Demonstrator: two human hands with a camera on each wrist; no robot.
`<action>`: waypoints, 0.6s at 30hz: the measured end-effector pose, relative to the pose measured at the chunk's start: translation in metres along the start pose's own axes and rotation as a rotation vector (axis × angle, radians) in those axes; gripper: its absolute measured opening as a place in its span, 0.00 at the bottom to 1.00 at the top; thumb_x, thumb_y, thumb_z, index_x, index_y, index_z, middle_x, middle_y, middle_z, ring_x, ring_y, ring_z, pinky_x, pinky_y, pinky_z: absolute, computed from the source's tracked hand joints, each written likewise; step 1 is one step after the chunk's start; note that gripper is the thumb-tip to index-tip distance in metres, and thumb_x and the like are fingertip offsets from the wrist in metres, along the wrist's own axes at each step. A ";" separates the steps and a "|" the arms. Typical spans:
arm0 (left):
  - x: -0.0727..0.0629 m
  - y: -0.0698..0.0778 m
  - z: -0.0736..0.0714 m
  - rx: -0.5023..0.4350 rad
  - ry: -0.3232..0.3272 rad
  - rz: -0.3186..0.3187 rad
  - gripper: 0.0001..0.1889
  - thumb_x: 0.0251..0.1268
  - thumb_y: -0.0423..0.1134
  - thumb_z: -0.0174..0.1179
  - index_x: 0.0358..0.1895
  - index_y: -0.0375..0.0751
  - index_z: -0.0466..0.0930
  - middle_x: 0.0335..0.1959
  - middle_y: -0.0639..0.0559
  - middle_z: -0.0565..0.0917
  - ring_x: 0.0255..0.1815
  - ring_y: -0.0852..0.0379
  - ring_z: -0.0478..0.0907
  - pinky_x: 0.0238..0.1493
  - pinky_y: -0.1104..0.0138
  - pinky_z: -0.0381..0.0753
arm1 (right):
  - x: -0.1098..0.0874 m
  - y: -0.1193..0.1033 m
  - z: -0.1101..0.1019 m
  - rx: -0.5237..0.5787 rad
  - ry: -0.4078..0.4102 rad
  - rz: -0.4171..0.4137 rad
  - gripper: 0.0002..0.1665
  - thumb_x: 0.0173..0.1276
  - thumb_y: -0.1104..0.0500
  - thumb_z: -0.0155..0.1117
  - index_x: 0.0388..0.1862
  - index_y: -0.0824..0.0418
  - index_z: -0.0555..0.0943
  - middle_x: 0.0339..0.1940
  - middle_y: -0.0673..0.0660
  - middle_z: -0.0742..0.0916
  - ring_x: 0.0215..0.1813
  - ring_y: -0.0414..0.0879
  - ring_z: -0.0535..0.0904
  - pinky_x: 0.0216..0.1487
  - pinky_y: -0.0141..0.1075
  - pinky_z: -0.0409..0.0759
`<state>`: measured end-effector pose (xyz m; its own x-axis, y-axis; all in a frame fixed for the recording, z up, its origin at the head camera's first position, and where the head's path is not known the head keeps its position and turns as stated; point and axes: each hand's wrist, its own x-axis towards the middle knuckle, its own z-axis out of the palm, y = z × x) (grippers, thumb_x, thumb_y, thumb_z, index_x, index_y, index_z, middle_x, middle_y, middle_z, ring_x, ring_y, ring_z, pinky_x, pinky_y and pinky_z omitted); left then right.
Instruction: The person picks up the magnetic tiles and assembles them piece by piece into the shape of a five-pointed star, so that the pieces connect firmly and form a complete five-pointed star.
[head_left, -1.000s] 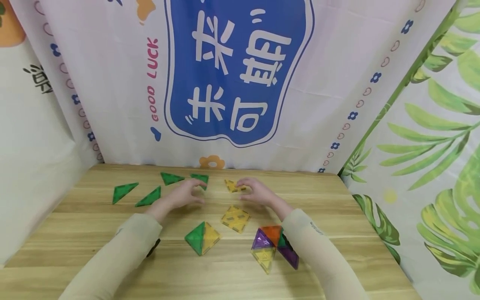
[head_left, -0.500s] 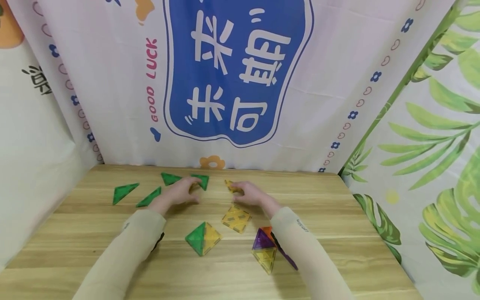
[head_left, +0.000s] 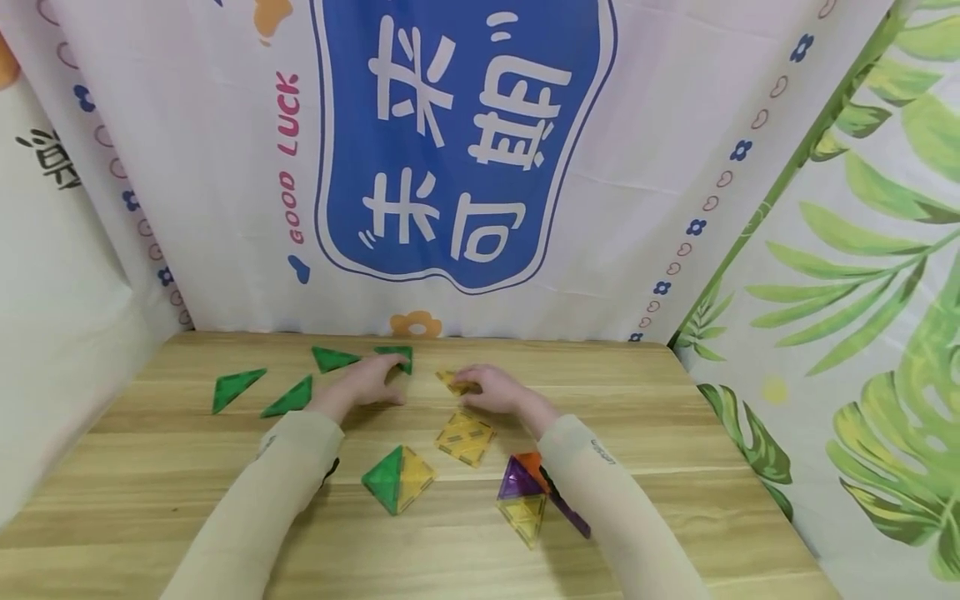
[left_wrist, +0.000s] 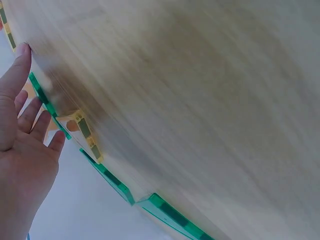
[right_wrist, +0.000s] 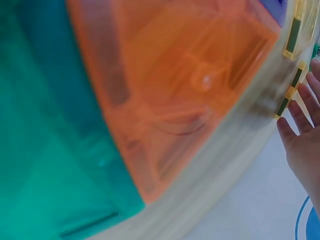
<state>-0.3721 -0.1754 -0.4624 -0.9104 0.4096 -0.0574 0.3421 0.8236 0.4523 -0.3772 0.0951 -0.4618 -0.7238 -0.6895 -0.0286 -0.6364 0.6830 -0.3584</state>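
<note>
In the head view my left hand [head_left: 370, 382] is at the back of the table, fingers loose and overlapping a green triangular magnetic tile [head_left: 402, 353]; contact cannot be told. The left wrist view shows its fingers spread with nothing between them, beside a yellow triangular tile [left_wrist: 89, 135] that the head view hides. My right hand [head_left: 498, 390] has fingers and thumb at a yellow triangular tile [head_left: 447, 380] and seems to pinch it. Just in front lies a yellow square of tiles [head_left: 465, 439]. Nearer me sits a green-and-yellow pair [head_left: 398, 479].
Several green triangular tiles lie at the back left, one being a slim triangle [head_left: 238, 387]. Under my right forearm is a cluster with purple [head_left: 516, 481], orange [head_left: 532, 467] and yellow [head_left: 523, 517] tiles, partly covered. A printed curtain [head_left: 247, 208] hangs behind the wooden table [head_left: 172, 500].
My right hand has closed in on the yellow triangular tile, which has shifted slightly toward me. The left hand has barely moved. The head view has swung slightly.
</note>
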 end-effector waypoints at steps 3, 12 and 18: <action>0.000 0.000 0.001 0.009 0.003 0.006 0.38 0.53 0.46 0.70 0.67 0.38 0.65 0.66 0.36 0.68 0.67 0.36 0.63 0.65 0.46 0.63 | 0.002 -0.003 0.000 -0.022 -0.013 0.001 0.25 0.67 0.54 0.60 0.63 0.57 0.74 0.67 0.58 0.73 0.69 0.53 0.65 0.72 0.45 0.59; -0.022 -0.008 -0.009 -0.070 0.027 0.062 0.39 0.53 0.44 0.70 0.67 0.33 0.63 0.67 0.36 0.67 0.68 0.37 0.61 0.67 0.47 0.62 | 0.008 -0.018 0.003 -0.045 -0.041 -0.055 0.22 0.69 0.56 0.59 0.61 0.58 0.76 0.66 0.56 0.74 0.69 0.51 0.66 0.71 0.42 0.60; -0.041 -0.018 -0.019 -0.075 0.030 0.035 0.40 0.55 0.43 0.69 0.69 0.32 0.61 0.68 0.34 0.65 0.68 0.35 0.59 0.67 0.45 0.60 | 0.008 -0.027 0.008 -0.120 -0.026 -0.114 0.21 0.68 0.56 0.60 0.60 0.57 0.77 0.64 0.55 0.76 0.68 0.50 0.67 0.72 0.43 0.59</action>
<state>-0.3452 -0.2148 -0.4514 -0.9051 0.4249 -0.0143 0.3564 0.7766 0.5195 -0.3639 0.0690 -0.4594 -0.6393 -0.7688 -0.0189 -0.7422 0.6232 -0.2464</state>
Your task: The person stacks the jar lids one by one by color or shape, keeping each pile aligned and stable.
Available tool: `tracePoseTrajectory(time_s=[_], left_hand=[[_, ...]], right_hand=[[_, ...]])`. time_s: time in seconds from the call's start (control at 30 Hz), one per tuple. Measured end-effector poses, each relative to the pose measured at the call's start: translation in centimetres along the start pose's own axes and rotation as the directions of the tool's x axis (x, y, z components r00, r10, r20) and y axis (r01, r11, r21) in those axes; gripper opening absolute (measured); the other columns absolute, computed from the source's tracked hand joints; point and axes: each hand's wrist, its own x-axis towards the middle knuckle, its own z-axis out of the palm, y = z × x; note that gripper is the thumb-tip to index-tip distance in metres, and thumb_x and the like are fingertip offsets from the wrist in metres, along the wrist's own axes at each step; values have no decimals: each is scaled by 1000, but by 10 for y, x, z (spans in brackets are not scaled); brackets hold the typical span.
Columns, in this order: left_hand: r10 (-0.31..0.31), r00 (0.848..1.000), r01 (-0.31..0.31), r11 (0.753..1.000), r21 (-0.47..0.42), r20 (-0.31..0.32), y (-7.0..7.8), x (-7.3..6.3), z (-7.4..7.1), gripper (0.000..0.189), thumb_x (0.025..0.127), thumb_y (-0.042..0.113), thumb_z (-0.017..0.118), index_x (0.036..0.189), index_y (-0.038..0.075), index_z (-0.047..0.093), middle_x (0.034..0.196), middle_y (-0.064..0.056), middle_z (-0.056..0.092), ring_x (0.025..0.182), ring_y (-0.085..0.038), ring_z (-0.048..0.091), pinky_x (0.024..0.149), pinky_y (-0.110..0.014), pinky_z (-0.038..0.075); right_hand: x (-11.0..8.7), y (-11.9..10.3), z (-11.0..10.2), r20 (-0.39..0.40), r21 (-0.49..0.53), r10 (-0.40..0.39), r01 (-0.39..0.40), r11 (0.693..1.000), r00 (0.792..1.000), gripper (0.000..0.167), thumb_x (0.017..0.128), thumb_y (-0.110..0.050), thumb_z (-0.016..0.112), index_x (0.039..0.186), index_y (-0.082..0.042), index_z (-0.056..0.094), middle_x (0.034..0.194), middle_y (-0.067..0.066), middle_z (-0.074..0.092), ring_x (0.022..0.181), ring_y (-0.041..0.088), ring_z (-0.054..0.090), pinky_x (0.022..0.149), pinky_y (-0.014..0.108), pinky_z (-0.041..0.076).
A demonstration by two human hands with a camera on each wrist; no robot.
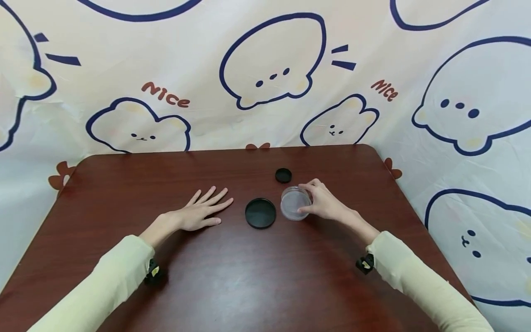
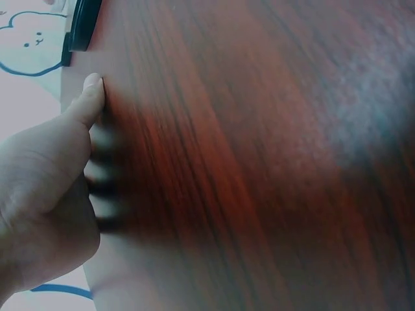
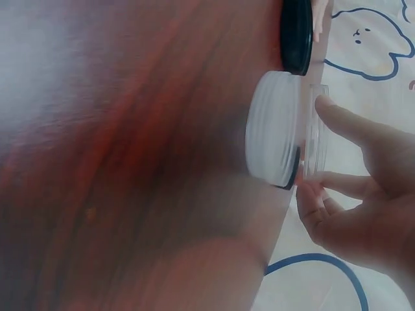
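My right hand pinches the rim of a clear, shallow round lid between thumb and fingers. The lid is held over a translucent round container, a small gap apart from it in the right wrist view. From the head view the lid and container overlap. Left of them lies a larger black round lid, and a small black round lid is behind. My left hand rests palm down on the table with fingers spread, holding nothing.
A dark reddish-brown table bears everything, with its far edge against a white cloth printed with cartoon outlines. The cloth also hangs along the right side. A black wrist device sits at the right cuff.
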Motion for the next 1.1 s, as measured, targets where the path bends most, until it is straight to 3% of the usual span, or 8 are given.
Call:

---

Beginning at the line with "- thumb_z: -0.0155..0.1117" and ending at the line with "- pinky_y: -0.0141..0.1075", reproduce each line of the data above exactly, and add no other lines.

» **Solution**:
  - thumb_z: -0.0155..0.1117
  - index_x: 0.0388..0.1862
  - index_y: -0.0824..0.0418
  - index_z: -0.0555..0.0943
  - middle_x: 0.0339..0.1940
  - middle_y: -0.0673..0.0660
  - middle_z: -0.0742..0.0916
  - ring_x: 0.0215..0.1813
  - ring_y: -0.0414..0.0879
  - ring_z: -0.0535..0.0904
  - pinky_x: 0.0216..0.1487
  - pinky_y: -0.0141..0.1075

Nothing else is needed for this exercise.